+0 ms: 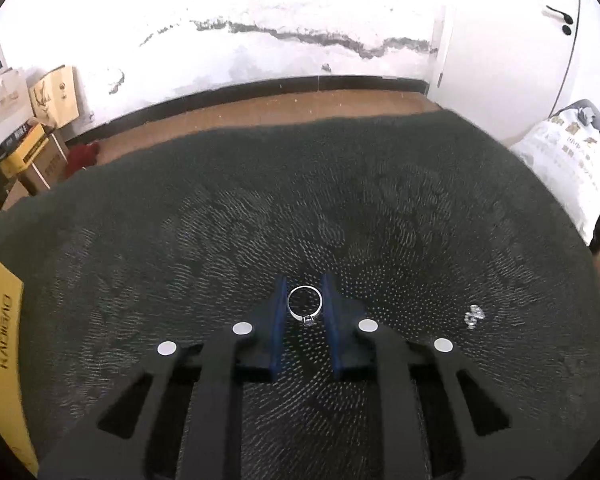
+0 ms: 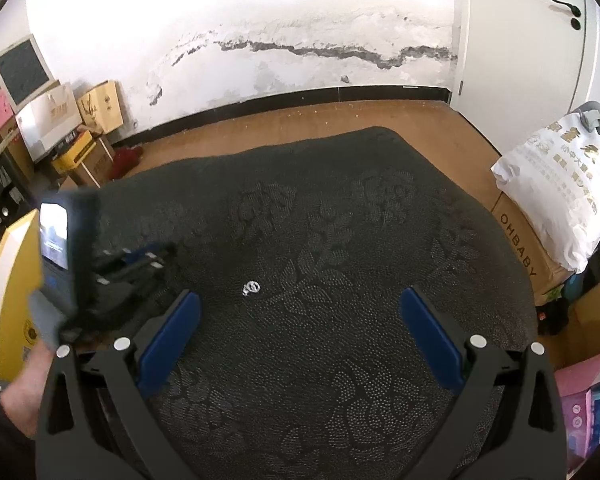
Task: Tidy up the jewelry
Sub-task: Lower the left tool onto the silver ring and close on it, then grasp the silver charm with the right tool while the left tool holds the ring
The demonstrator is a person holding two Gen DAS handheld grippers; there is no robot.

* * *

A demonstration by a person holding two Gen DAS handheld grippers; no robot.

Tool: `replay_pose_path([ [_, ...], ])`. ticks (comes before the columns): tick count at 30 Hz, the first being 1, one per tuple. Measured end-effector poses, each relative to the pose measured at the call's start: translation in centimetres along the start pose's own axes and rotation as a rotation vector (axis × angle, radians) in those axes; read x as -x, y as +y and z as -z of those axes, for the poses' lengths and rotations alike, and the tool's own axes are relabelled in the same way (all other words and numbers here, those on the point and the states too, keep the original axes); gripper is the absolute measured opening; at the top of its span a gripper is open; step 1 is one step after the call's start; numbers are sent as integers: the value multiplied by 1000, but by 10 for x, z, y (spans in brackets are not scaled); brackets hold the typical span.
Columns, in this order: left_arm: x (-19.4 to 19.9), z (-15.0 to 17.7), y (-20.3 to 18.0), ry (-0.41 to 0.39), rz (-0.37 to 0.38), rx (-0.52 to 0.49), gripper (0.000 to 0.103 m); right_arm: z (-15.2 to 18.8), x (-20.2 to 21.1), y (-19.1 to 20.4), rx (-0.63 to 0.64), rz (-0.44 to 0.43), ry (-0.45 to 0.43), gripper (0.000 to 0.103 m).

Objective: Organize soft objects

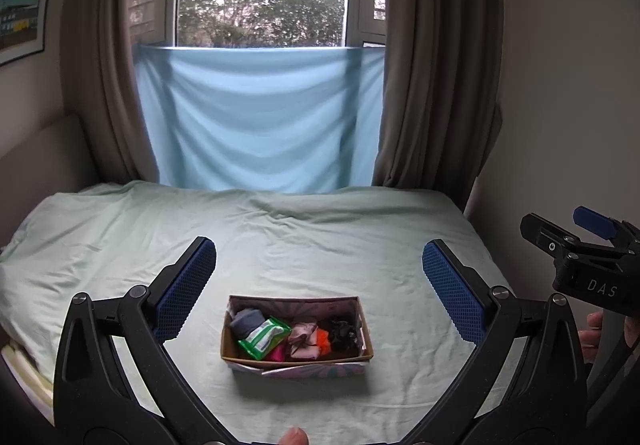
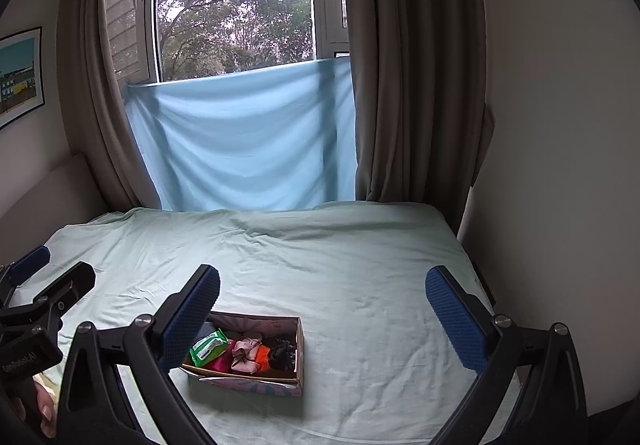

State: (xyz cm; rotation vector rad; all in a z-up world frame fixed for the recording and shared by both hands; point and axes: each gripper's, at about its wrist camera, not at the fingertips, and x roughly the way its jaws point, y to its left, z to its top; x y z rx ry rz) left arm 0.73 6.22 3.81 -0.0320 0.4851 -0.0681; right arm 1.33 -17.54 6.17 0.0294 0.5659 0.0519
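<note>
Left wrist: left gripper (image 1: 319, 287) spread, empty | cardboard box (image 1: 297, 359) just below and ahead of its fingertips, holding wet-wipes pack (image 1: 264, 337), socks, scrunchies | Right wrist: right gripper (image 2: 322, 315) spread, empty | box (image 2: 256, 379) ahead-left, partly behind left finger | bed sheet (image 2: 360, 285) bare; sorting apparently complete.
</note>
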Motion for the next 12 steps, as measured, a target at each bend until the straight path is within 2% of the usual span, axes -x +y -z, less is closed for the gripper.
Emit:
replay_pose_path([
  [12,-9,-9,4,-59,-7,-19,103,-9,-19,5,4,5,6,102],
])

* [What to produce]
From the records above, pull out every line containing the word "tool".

* [Answer to this exercise]
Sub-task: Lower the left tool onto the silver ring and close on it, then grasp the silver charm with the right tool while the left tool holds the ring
Tool: `replay_pose_path([ [_, ...], ])`. ticks (comes before the columns): tick count at 30 Hz, the first being 1, one per tuple. Measured end-effector poses, each relative to the pose measured at the call's start: translation in centimetres along the start pose's own axes and rotation as a rotation vector (axis × angle, radians) in those axes; read x as -x, y as +y and z as -z of those axes, for the poses' lengths and rotations alike, and the tool's own axes are relabelled in the same way (all other words and numbers here, those on the point and the states too, keep the original axes); gripper is the absolute measured opening; at the top of its span a gripper is open; step 1 is one step after the call's start; numbers are sent as integers: the value multiplied by 1000, but by 10 for x, z, y (spans in brackets are not scaled); brackets hold the typical span.

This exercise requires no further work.